On that note, I had an awesome weekend. On Saturday I went to the banya, as you already know, and on Sunday we had an excursion to the Elagin palace, which is a palace that I had never heard of before, and which is located high up on the purple line. We planned to have a 45 minute tour of the palace, followed by a 45 minute ballroom dance lesson, complete with costumes from centuries ago. I had seen a few pictures of the costumes and the ballroom dancing part from a few years ago, and you can only imagine how excited I was.
I read that the palace was originally a summer residence of Alexander I and his wife Maria Feodorovna, which got passed down the Romanov dynasty, and that it was eventually lent to prime ministers Sergei Witte and Pyotr Stolypin in the late 19th-early 20th century.
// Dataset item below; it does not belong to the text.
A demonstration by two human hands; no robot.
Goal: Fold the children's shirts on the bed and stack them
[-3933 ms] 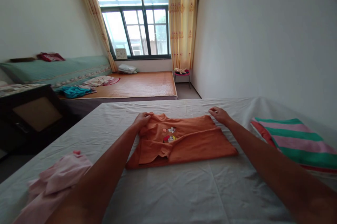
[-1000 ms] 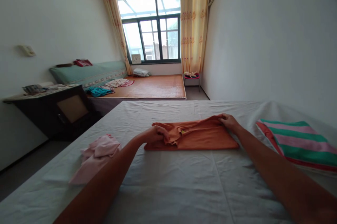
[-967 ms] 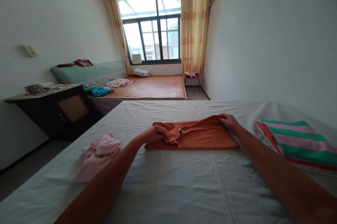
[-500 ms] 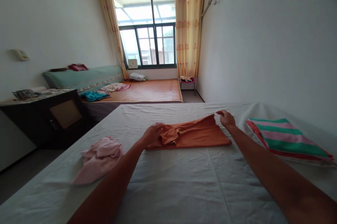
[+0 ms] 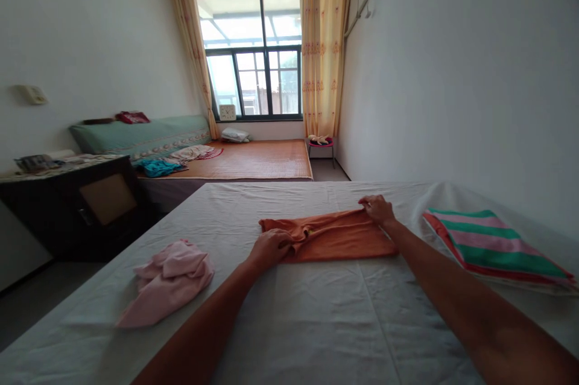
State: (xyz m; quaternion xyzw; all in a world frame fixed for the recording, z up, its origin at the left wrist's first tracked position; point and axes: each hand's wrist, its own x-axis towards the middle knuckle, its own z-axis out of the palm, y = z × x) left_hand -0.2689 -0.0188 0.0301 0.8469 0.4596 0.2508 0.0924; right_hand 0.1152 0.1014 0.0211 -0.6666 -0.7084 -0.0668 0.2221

Like most everything in Russia, the Bolsheviks took it over after the Revolution. In order to get to the palace, you must first walk over a wide-ish bridge and then enter a woodsy park. You walk through the park for about 10 minutes, passing by funky birdhouses, old couples, and young parents with their kids, until you come out to a clearing and you suddenly find yourself in view of the palace, located on the other side of a wide open green field. When I first saw this view, I imagined a bunch of men from the 19th century with fancy hunting outfits skeet shooting with their faithful pointers trotting along at their sides. It definitely gave off a summer air to it, if that makes any sense.
The palace itself is not as big, for it only had a handful of rooms (at least that’s how many were on display for visitors), but they were all typical palace rooms; that is, filled with gold, sparkly chandeliers, uncomfortable-looking chairs, china, mirrors, etc... It was still cool to check it out though.
all looked like Napoleon (oh so dashing), and it was so funny and wonderful. We all squealed and remarked about how ridiculously awesome we looked. People had their cameras out in no time, and we were taking pictures left and right for at least the next 20 minutes. At one point I made a comment about how all the dresses and picture taking reminded me of prom, and my friend Sean said, “this is better than prom,” to which I agreed wholeheartedly. I loved how much the boys enjoyed themselves just as much, if not more, than the girls did.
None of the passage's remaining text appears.